Week #3

Week #3 #

Prototype Features #

This week, we made significant progress in developing the SayNoMore prototype. Our primary user interface is through a Telegram Bot, designed to assist users with their travel planning. Here’s what we have accomplished:

  1. Telegram Bot Interface:

    • Proof of Concept: We have developed a basic Telegram bot that can handle user messages and perform core functions essential for travel planning.
    • Basic Functionality: The bot can process user requests, ask for additional information if necessary, and return several travel routes that fit within the user’s specified budget.
  2. RequestAnalyzer Module:

    • User Input Processing: The prototype can parse and understand user inputs, extracting key travel details such as destination, departure city, dates, and budget.
    • Multi-step Interaction Handling: The system interacts with users iteratively, prompting for more information when initial inputs are incomplete or ambiguous.
    • Validation and Verification: This module ensures the extracted details are valid and accurate, such as checking for valid cities and realistic dates.
  3. API Collector Module:

    • Flight Data Retrieval: The bot can fetch the cheapest and most relevant flight options using the Aviasales API.
    • Hotel Data Retrieval: It also searches for hotel availability and pricing based on user-provided criteria.
    • Data Formatting: Retrieved data is standardized and formatted for easy presentation to the user, ensuring consistency and clarity.
  4. Integration of All Modules:

    • We have successfully integrated the RequestAnalyzer, API Collector, and Telegram Bot Interface into a cohesive system.
    • The bot now processes user requests, retrieves relevant travel data, and provides recommendations based on the user’s budget and preferences.

User Interface #

The current UI is a Telegram Bot that facilitates user interaction for travel planning.

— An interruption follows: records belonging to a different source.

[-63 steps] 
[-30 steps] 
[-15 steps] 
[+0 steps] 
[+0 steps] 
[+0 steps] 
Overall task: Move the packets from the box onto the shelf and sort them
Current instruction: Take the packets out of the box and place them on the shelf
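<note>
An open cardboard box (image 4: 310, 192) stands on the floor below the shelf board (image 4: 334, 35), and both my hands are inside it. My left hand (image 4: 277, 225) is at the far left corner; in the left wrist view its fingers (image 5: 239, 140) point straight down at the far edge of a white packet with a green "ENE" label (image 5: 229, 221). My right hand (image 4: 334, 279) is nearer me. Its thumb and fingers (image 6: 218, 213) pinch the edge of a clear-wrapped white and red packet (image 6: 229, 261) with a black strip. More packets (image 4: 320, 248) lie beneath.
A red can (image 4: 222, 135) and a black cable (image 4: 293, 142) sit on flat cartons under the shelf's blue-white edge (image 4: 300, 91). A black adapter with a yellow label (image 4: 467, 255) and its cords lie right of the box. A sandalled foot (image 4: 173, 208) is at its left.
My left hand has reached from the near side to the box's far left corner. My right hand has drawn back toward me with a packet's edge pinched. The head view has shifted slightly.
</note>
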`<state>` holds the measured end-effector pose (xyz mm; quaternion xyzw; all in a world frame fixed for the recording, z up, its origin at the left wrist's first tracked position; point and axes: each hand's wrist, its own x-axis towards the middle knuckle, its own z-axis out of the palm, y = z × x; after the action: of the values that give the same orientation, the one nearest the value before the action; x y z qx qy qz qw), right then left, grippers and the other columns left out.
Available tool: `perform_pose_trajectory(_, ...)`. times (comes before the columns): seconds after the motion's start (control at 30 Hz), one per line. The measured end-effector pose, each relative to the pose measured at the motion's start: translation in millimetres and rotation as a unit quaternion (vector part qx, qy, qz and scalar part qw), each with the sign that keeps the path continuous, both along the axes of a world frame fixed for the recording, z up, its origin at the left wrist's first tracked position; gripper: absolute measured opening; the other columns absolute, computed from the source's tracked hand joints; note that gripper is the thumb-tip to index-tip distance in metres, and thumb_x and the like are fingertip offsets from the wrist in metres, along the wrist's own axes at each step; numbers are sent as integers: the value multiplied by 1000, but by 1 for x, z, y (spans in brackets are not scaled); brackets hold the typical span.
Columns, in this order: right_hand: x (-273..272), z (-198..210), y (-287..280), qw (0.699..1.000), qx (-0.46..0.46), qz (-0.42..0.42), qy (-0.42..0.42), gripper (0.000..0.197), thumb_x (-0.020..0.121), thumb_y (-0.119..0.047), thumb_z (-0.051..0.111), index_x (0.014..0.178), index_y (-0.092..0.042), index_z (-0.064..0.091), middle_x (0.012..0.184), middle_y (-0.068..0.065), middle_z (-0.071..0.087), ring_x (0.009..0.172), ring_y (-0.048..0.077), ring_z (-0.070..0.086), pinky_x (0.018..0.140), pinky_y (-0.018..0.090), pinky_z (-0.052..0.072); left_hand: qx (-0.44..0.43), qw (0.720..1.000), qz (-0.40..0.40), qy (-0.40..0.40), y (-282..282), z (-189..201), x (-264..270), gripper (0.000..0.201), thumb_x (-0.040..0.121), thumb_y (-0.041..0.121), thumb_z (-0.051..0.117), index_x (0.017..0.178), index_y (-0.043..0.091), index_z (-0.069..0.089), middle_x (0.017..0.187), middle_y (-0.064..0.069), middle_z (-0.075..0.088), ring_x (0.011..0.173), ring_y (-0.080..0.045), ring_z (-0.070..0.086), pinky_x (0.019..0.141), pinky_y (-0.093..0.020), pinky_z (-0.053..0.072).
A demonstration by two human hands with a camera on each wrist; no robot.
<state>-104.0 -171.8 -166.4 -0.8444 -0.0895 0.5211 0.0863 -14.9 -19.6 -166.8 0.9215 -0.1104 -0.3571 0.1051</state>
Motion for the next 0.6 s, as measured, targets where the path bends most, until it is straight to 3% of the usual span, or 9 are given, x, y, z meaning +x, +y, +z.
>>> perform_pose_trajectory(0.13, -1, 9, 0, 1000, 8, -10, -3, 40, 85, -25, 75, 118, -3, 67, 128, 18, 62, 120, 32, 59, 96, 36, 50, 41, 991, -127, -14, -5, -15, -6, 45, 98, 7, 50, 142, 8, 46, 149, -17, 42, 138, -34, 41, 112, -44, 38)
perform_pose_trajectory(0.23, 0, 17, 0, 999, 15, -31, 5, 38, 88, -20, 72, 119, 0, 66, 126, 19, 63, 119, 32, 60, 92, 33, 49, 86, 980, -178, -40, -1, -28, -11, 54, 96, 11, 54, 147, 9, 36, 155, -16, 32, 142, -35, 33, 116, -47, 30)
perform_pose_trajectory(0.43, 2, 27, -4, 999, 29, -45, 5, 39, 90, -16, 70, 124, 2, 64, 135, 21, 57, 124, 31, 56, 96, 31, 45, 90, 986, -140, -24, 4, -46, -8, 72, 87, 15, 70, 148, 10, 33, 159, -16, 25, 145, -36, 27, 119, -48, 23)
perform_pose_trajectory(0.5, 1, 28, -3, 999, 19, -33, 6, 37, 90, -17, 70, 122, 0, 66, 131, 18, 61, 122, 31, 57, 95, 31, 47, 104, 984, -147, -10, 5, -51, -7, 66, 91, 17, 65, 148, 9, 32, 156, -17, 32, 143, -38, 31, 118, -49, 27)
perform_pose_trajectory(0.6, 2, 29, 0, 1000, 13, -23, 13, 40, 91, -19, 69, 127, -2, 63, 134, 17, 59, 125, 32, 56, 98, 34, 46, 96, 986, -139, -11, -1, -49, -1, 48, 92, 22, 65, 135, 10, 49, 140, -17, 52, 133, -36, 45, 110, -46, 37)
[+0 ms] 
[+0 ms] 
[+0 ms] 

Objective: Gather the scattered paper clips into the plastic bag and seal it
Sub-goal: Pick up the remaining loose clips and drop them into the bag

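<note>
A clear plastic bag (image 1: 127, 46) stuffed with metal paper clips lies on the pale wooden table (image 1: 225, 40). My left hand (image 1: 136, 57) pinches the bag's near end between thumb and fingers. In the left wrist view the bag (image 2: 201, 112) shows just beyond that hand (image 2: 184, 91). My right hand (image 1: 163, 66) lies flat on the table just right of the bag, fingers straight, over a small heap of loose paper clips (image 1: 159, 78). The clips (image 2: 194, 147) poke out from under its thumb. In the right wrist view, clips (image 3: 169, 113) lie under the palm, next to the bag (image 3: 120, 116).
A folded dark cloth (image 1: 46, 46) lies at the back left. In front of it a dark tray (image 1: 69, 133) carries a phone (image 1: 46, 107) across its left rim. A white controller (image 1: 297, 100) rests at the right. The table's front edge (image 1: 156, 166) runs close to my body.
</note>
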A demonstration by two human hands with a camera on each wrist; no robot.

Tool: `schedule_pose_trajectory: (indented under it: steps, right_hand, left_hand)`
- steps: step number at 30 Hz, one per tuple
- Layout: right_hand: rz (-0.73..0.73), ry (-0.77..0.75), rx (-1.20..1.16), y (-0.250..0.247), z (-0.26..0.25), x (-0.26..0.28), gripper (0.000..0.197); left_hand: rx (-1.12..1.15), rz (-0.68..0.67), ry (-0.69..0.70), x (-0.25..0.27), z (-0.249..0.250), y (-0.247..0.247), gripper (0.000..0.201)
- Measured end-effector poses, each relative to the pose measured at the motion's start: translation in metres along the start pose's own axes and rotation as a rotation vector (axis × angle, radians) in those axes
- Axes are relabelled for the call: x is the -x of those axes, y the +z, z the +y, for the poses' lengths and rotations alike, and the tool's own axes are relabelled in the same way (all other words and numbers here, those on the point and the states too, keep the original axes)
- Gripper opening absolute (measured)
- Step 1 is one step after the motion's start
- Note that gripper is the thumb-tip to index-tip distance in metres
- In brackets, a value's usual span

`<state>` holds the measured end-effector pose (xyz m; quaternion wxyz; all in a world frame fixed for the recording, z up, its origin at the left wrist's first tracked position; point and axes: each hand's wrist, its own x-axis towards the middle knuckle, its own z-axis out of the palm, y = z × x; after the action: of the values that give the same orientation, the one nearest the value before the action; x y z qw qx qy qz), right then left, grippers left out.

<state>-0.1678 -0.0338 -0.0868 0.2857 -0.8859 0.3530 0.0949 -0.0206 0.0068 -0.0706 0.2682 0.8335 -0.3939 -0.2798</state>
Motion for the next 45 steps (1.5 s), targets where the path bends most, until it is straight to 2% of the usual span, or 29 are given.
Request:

Key screens and interactions include:

  1. Welcome Screen:
    • The bot greets users with an introduction and overview of its capabilities.
  2. User Input Collection:
    • The bot prompts users to provide travel details such as destination, departure city, and travel dates.
  3. Dynamic Querying:
    • If initial information is incomplete, the bot interacts dynamically to gather additional necessary details.
  4. Travel Recommendations:
    • After processing the request, the bot provides several travel routes that fit the user’s budget and preferences, including flights and hotel options. Demo

These interactions ensure that users can plan their travel efficiently and receive tailored recommendations.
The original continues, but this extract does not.